Creamy Chicken Bacon Alfredo (Printable Version)

# What You'll Need:

→ Proteins

01 - 500 grams boneless skinless chicken breasts, diced
02 - 150 grams bacon, chopped

→ Seasonings

03 - 1 teaspoon garlic powder
04 - 1 teaspoon onion powder
05 - 1 teaspoon Cajun seasoning
06 - 1 teaspoon smoked paprika
07 - 0.5 teaspoon freshly ground black pepper

→ Sauce Ingredients

08 - 30 grams unsalted butter
09 - 240 milliliters heavy whipping cream
10 - 100 grams freshly grated Parmesan cheese

→ Pasta

11 - 400 grams fettuccine pasta

# Step-by-Step Directions:

01 - Bring a large pot of salted water to a boil and cook the fettuccine until al dente according to package instructions. Drain and reserve a small amount of pasta water.
02 - In a large skillet over medium-high heat, cook chopped bacon until crispy.

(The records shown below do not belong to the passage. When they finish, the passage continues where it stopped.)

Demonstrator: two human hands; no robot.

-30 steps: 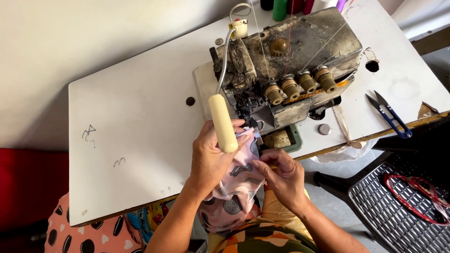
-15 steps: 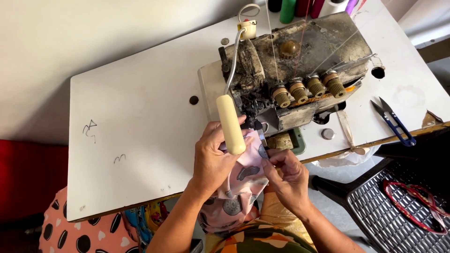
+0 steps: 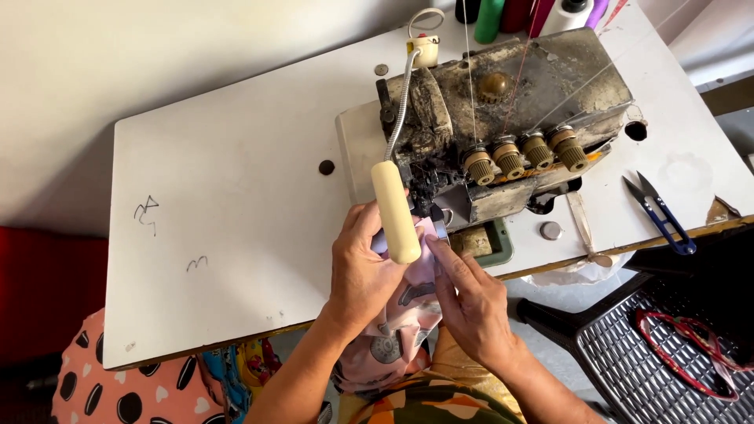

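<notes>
Your left hand [image 3: 363,271] lies flat on the pink printed fabric [image 3: 400,314], fingers stretched forward and pressing the cloth down at the front of the worn overlock sewing machine [image 3: 503,118]; it clasps nothing. Your right hand [image 3: 471,302] sits just beside it, fingers extended and pinching the fabric's edge close to the presser foot [image 3: 433,220]. The fabric runs from under the foot, over the table's front edge, and down toward your lap. A cream-coloured lamp [image 3: 395,210] on a flexible metal neck hangs over your left hand, hiding part of your fingers. The machine stands on a white table [image 3: 228,196], with four brass-coloured tension knobs [image 3: 522,153] across its front. Blue-handled thread snips [image 3: 660,212] lie on the table well to the right of your hands. Thread cones [image 3: 518,12] stand behind the machine. A black plastic chair [image 3: 652,345] sits at lower right.
</notes>
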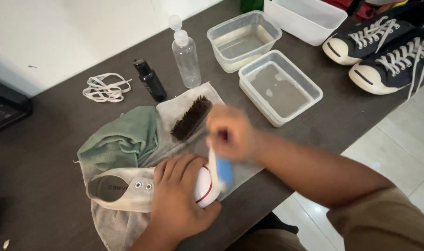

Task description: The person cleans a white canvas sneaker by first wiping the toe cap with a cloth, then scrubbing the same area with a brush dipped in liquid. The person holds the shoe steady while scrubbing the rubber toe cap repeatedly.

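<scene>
left hand [177, 200] grips white shoe [128, 190]; right hand [230, 132] holds blue brush [220, 172], bristle brush [191, 117] behind.

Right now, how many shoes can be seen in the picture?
3: one white shoe on the grey cloth under the left hand, and two black shoes at the table's far right. More may be hidden.

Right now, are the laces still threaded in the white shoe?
No, the white shoe shows bare eyelets, and a loose bundle of white laces lies apart on the table.
</scene>
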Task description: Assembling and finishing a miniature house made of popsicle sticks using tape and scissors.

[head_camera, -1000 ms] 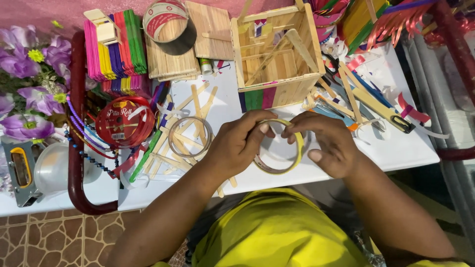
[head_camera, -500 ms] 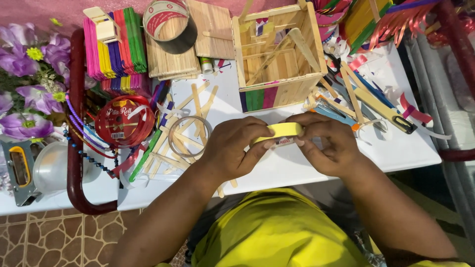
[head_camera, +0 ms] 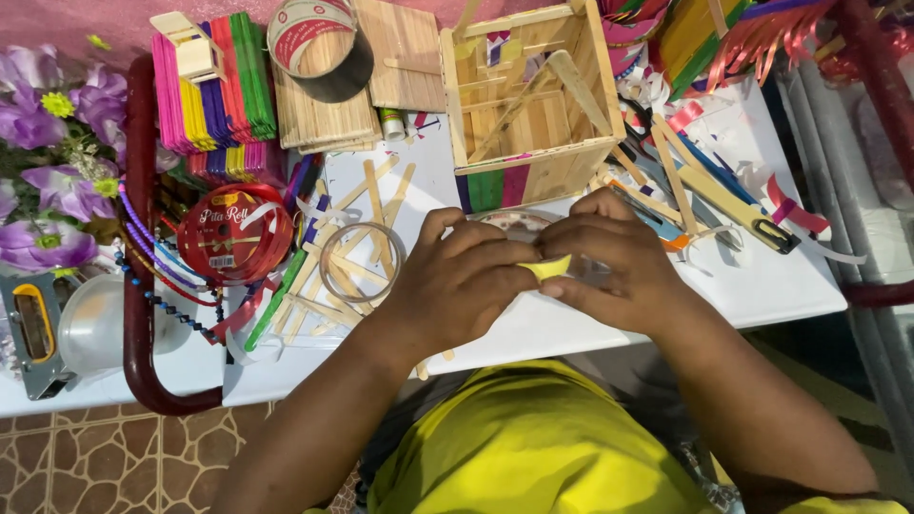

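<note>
Yellow tape strip [head_camera: 550, 267] lying left-to-right, pinched between left hand [head_camera: 457, 286], right hand [head_camera: 614, 262]

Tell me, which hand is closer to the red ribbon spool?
Left. The left hand is just right of the red ribbon spool; the right hand is farther right, beyond it.

Open wooden stick box [head_camera: 533, 95], coloured craft sticks [head_camera: 214, 90], red ribbon roll [head_camera: 235, 234], purple flowers [head_camera: 43, 152], clear tape ring [head_camera: 360, 262]
</note>
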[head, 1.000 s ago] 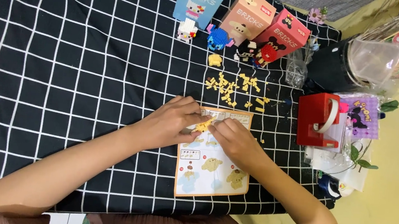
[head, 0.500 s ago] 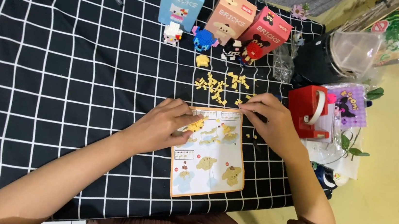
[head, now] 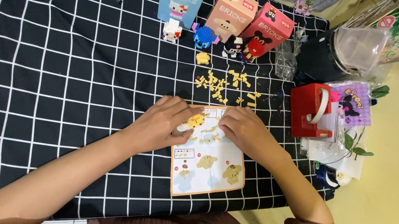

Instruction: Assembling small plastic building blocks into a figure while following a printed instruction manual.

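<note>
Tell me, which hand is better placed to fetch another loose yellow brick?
Probably the right hand: it rests nearer the yellow brick pile, while the left hand holds the small yellow build.

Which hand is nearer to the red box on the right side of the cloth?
The right hand is nearer; the red box sits just to its right. The left hand lies farther left, beyond the yellow brick piece.

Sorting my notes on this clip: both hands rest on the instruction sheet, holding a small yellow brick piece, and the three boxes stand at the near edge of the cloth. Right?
Not quite. The head view shows the three boxes at the cloth's far edge. Both the left hand and right hand do rest on the instruction sheet, at the yellow brick piece.
</note>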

Remove bacon with a slotted spoon and set aside on paper towels. Leave 2 to 3 tablespoons of bacon fat in the skillet.
03 - Add diced chicken to the skillet with bacon fat. Season evenly with garlic powder, onion powder, Cajun seasoning, smoked paprika, and black pepper. Cook over medium-high heat for 6 to 8 minutes until golden brown and internal temperature reaches 74°C. Remove chicken and set aside.
04 - Reduce heat to medium-low. Add unsalted butter to the skillet and melt completely. Pour in heavy cream and whisk continuously until butter is incorporated. Bring sauce to a gentle simmer then stir in Parmesan cheese until melted and sauce is smooth.
05 - Add cooked fettuccine to the Alfredo sauce, tossing to coat evenly. Return chicken and crispy bacon to the skillet and stir gently to combine all ingredients. Add reserved pasta water as needed to adjust sauce consistency. Serve immediately.

# Helpful Notes:

01 - Maintain low heat while simmering sauce to prevent curdling and ensure a velvety texture.
02 - Reserve pasta water to adjust sauce thickness and improve adhesion to noodles.
03 - Pre-cooked rotisserie chicken can be used but seasoning adjustments may be necessary to retain flavor.